La verdad es brutal: no hay empresa rentable sobre cuerpos rotos. El costo invisible de ponerse la camiseta no es solo humano, es económico, estratégico y reputacional. Porque cuando los tribunales hablan, cuando los talentos se van, cuando el clima se enrarece y la productividad cae, lo que queda en evidencia es que la cultura de la camiseta no era competitividad: era un suicidio empresarial disfrazado de épica.
Reflexión final: La camiseta y la dignidad
El management serio enseña algo que muchos líderes todavía se resisten a aceptar: el talento es cada vez más escaso y más valioso. No se trata de discursos vacíos sobre “capital humano”, sino de comprender que sin personas motivadas, descansadas y respetadas no hay competitividad posible. Drucker hablaba de “hacer las cosas correctas antes que hacerlas bien”. Mintzberg recordaba que dirigir no es controlar, sino dar sentido al trabajo colectivo. Porter insistía en que la ventaja competitiva no se sostiene sin innovación, y la innovación muere en ambientes tóxicos.
Valorar al trabajador es mucho más que pagar un sueldo. Es reconocer sus límites, respetar sus horarios, permitir que su vida personal no quede sepultada bajo la pantalla del celular o el miedo a un jefe. Es saber pedir, saber exigir, pero también saber agradecer y cuidar. La lealtad genuina nunca nace del chantaje emocional: surge del respeto.

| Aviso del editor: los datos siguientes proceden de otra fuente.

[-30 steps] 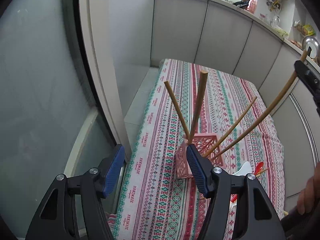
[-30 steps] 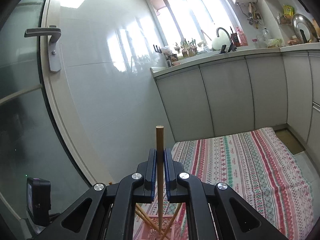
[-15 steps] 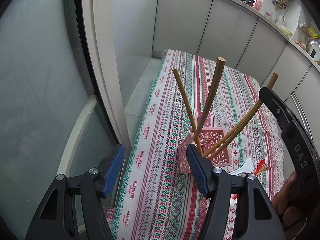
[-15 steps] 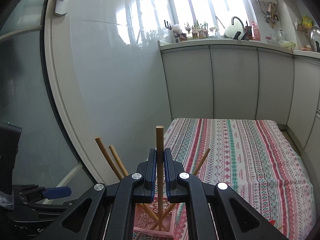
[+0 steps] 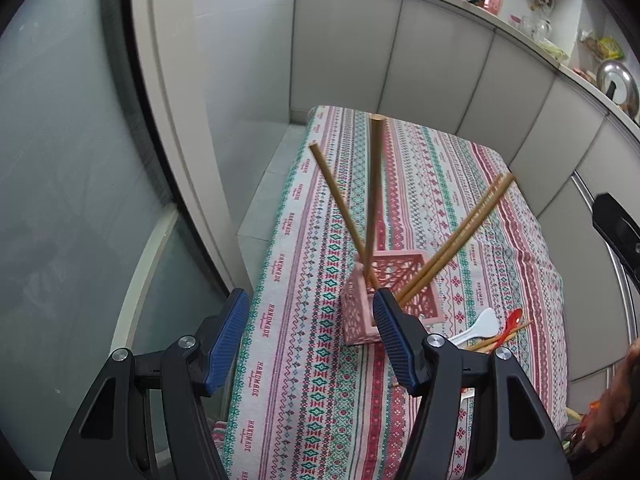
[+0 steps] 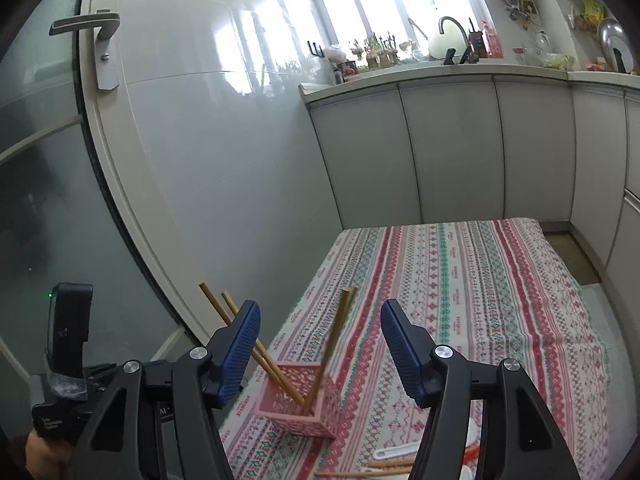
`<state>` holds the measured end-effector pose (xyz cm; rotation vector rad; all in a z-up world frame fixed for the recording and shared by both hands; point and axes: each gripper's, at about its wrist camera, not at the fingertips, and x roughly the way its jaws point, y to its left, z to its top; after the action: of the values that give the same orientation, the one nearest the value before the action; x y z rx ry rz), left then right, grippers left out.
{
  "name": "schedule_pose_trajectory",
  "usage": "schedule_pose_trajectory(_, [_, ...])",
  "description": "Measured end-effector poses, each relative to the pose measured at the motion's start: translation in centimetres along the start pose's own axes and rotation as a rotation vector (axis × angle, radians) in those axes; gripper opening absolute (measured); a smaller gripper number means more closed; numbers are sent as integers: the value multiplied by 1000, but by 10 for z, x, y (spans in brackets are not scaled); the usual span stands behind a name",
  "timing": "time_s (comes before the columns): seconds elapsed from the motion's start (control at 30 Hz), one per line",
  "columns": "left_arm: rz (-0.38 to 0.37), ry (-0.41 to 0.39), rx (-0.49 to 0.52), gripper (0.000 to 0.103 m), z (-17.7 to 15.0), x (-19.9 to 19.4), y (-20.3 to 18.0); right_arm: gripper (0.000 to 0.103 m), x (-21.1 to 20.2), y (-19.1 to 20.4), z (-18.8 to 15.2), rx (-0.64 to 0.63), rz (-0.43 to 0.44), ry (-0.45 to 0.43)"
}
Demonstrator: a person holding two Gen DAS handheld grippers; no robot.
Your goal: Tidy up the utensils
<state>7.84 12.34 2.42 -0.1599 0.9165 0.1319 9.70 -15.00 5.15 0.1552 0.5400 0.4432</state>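
Right hand-held gripper (image 6: 316, 344) opened, released chopstick (image 6: 334, 344); chopstick now leans in basket (image 6: 300, 404).

A table covered by a patterned tablecloth (image 6: 460, 280) in red, green and white bands is set in a kitchen corner. It is flanked by glossy white cabinet doors (image 6: 448, 152) under a countertop (image 6: 440, 70), where a curved faucet (image 6: 450, 26) is seen. Daylight is admitted through tall windows (image 6: 360, 4), and a frosted glass door (image 6: 36, 184) with a grey lever handle (image 6: 90, 26) is seen at left.
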Motion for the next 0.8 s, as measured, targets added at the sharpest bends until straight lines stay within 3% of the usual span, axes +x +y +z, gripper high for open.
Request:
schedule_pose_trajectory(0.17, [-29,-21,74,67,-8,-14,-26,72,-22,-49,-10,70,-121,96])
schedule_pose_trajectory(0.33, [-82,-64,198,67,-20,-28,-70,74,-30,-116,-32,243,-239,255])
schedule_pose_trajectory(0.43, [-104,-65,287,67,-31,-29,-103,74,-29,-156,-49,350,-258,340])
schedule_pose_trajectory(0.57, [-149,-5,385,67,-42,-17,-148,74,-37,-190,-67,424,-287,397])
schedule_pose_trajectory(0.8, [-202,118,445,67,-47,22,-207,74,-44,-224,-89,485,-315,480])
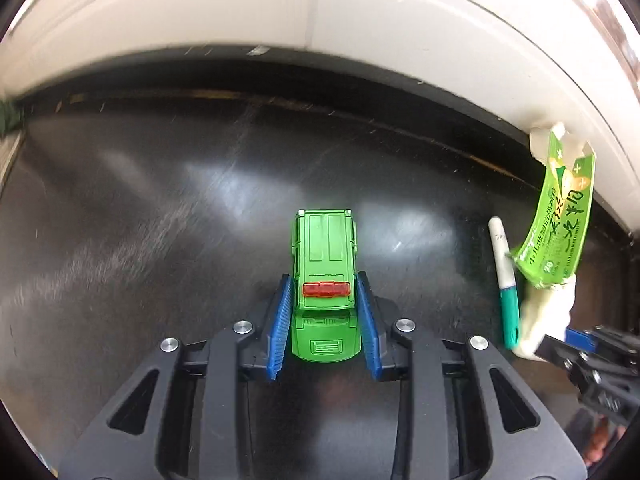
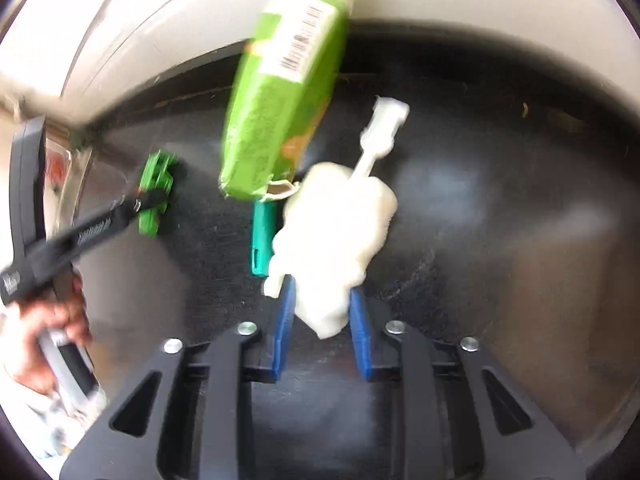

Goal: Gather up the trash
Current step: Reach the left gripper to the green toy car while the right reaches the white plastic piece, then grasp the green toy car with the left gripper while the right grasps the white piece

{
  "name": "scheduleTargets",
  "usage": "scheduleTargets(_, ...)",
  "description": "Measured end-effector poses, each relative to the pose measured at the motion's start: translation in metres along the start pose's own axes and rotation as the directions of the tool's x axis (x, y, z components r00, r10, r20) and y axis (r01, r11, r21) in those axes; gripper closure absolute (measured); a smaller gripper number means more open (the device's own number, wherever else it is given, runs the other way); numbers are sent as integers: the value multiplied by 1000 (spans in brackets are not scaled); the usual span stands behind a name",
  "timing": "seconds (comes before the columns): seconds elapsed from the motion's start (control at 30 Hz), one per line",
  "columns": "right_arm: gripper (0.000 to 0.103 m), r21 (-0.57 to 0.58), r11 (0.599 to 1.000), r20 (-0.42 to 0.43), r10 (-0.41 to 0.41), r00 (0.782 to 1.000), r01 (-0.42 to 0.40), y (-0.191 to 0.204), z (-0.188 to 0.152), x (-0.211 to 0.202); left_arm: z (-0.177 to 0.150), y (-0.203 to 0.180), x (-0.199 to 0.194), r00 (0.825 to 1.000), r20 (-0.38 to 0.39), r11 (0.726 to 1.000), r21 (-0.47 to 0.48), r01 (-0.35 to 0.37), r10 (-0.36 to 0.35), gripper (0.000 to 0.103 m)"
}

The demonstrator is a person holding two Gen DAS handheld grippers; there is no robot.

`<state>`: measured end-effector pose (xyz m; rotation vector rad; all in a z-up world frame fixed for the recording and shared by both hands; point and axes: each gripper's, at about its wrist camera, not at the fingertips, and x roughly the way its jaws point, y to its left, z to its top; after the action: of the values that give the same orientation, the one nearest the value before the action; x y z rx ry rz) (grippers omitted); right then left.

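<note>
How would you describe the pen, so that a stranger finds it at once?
Look on the dark table, near its white edge. Beside the crumpled white tissue and the green box lies the pen. It alone is thin and straight, with a white body and a teal cap.

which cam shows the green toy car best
The left wrist view: the green toy car sits sharp and centred between the left gripper's blue pads, roof up. The right wrist view shows only a small, blurred piece at left.
</note>
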<state>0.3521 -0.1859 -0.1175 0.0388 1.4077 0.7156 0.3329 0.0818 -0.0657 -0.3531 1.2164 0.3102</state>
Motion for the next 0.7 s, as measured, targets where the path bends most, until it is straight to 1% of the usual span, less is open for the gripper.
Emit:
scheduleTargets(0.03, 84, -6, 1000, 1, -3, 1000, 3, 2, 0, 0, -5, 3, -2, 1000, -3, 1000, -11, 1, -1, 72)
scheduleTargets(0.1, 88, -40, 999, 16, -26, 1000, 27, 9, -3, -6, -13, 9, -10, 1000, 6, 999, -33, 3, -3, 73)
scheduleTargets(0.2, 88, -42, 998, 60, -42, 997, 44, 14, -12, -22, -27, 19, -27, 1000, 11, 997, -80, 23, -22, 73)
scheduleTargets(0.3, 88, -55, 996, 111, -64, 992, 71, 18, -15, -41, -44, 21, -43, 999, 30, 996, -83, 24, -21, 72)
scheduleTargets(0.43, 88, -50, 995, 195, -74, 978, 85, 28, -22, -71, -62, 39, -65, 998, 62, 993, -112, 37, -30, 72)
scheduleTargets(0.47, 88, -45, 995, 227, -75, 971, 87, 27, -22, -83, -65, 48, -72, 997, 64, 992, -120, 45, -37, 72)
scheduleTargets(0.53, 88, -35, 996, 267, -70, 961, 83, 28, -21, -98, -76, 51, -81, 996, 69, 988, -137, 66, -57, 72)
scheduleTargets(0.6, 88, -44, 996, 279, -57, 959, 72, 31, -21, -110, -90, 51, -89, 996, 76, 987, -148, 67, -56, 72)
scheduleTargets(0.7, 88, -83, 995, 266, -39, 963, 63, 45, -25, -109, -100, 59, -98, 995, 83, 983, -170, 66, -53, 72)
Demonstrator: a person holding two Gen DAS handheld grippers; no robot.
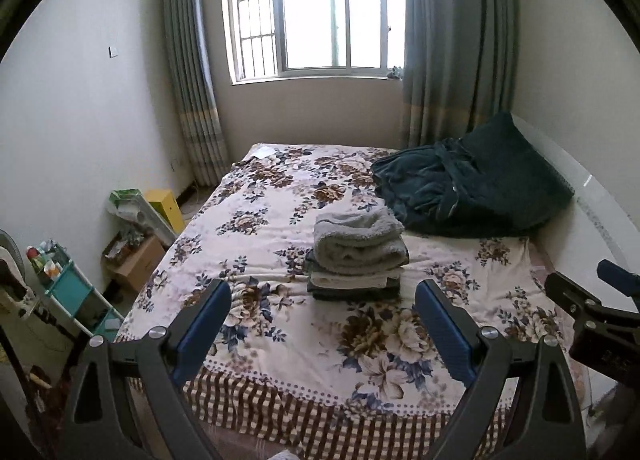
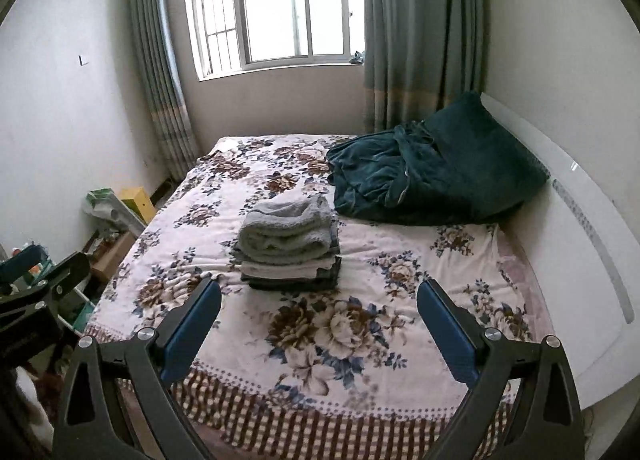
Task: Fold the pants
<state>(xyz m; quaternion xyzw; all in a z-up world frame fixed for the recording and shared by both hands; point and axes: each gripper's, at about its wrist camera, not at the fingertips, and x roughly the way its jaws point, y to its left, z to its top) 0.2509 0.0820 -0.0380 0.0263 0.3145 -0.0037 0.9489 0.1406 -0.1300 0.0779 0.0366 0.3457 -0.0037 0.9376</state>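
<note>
Currently, left gripper (image 1: 323,302): jaws spread wide, holding nothing, above the bed's near edge.
Right gripper (image 2: 319,300): likewise spread and holding nothing.
Pants: folded stack (image 1: 357,256) mid-bed, grey garment on top.
Bed (image 1: 280,344): floral cover.
Dark green blanket (image 2: 436,171): crumpled behind the stack, by the headboard.
</note>
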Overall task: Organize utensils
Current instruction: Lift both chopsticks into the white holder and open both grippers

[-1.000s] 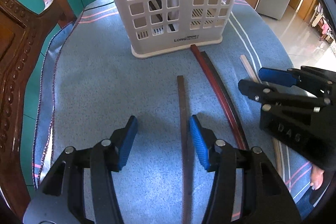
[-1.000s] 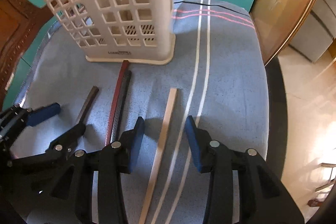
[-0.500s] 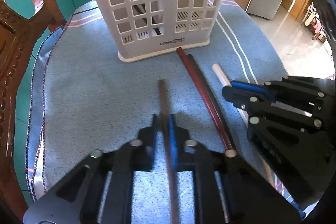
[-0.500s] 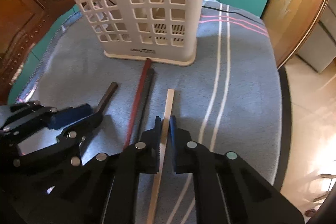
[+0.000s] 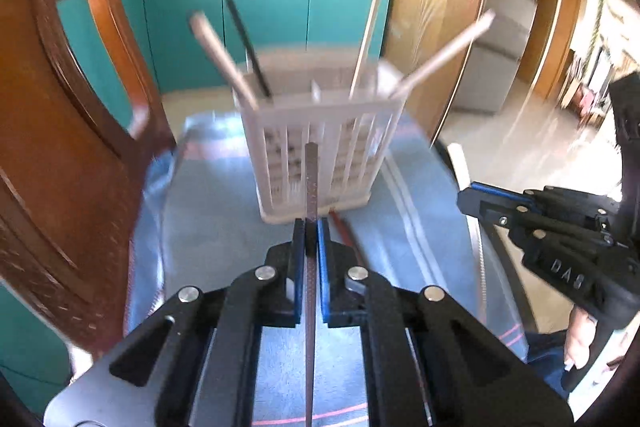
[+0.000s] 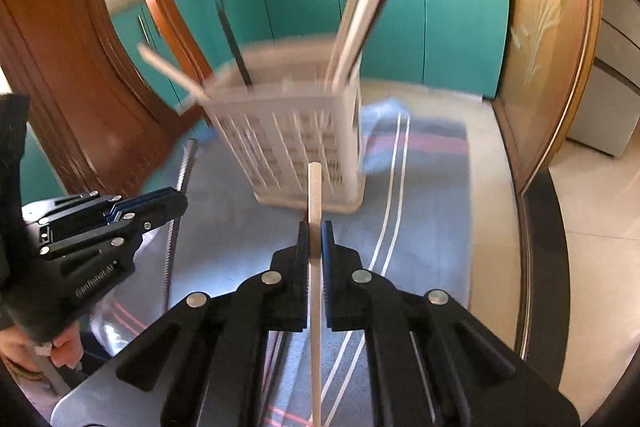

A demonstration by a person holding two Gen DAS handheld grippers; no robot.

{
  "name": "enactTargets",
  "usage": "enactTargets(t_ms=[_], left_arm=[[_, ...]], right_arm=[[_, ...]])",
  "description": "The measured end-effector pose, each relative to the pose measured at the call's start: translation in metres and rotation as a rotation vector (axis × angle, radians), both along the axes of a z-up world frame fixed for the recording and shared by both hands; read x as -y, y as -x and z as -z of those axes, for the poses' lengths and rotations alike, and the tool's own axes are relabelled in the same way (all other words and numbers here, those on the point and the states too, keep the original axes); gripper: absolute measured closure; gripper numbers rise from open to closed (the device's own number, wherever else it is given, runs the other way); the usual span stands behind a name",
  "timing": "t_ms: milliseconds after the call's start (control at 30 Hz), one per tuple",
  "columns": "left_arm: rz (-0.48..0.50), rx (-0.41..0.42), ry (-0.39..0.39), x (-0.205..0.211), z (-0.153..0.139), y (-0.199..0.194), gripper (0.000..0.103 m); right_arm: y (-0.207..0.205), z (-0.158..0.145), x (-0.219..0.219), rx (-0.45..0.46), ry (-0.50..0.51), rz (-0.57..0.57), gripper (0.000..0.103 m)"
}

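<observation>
My left gripper (image 5: 311, 235) is shut on a dark brown chopstick (image 5: 311, 183), held above the blue cloth and pointing at the white lattice utensil basket (image 5: 352, 147). My right gripper (image 6: 316, 239) is shut on a pale chopstick (image 6: 315, 191), also lifted and aimed at the basket (image 6: 280, 151). Each gripper shows in the other's view: the right one (image 5: 476, 193) and the left one (image 6: 176, 201). Several chopsticks stand slanted in the basket. A red chopstick (image 5: 346, 229) and a dark one beside it lie on the cloth by the basket's foot.
The table wears a blue striped cloth (image 5: 208, 223). A carved wooden chair (image 5: 60, 155) rises close on the left. Teal cabinets (image 5: 272, 11) stand behind the table, and its right edge (image 6: 532, 267) drops to a tiled floor.
Both grippers shut on their chopsticks, the left on the brown one and the right on the pale one. Both then rose off the cloth and tilted up toward the basket.
</observation>
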State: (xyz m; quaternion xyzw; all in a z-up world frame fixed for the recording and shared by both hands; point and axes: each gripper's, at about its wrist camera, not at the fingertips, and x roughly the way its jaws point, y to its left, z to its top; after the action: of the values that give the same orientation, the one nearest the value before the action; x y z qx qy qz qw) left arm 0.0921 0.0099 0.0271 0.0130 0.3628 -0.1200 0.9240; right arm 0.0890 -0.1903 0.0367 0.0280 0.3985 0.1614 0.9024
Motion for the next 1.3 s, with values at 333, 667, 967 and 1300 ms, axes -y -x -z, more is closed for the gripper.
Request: enactTargets(t_ms=[333,667,967,1300], left_arm=[[-0.008,0.225,0.039,-0.012,-0.091,0.023,0.096],[-0.031,0.365,0.125,-0.019,-0.167,-0.001,0.096],[-0.083,0.402,0.189,-0.035,-0.180,-0.019,0.096],[-0.194,0.446,0.199,-0.034,-0.164,-0.060,0.096]], right_arm=[[0.014,-0.090,0.023,0.190,-0.120,0.018,0.096],[-0.018,-0.155,0.030,0.334,-0.201,0.061,0.096],[-0.041,-0.170,0.043,0.385,-0.313,0.087,0.096],[-0.065,-0.151,0.032,0.431,-0.218,0.144,0.096]])
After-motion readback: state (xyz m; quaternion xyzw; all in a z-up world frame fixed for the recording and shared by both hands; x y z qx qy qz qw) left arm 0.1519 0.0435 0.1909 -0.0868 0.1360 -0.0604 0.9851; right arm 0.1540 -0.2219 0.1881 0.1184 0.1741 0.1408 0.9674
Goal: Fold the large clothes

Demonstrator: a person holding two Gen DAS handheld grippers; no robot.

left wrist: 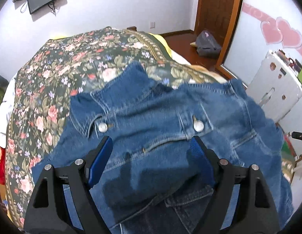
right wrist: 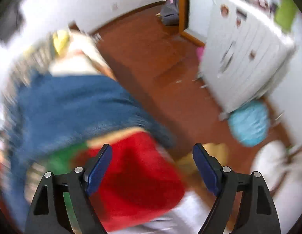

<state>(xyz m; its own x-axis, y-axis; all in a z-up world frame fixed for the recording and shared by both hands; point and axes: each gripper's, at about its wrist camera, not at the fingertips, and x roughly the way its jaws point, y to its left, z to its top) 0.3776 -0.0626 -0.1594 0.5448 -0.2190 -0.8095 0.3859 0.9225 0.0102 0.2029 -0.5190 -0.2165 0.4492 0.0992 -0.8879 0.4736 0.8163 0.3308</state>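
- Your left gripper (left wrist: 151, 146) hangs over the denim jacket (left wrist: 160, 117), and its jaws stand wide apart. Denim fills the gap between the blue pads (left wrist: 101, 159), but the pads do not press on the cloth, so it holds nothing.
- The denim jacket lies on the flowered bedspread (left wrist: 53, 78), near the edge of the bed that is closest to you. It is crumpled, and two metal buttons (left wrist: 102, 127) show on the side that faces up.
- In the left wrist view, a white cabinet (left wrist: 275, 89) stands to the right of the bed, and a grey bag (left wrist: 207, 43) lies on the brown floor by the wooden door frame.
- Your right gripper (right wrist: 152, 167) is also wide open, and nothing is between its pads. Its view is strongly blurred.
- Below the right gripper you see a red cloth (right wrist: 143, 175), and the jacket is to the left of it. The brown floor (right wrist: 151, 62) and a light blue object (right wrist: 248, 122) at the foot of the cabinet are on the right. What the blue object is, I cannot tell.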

Hoy se ve con claridad en cualquier oficina, hospital o comercio: personas desgastadas, que ya no perciben a su empleo como un camino de progreso ni como un espacio de dignidad, sino como una prisión emocional donde la voluntad se apaga. Ese desgaste no solo aniquila al trabajador: envenena a la organización que lo tolera.
La verdadera competitividad del futuro no se medirá en horas extras ni en métricas de disponibilidad, sino en la capacidad de las empresas para crear entornos donde las personas puedan crecer sin quebrarse. Cuidar al trabajador no es filantropía: es estrategia. Quien no lo entienda, perderá talento, productividad y reputación.
Porque al final, la verdad se impone:
“El costo invisible de ponerse la camiseta aparece cuando el cuerpo se quiebra, la mente se apaga y el derecho llega tarde a reparar lo que la cultura empresarial eligió ignorar.”